TASK PROMPT
Whenever a line in this data holds the word "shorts", report that line in full.

GIVEN DATA
◆ ◆ ◆ ◆

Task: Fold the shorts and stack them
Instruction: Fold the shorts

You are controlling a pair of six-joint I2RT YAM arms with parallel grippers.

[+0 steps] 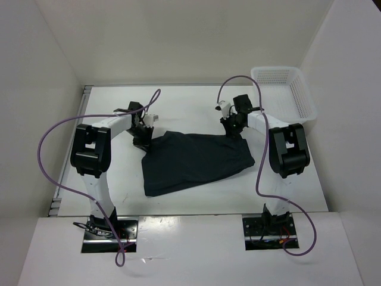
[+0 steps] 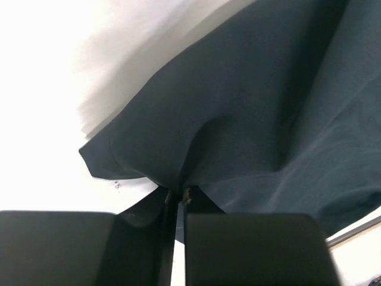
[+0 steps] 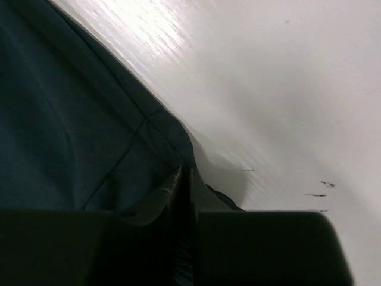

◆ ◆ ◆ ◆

TASK RESULT
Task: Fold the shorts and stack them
Instruction: Fold the shorts

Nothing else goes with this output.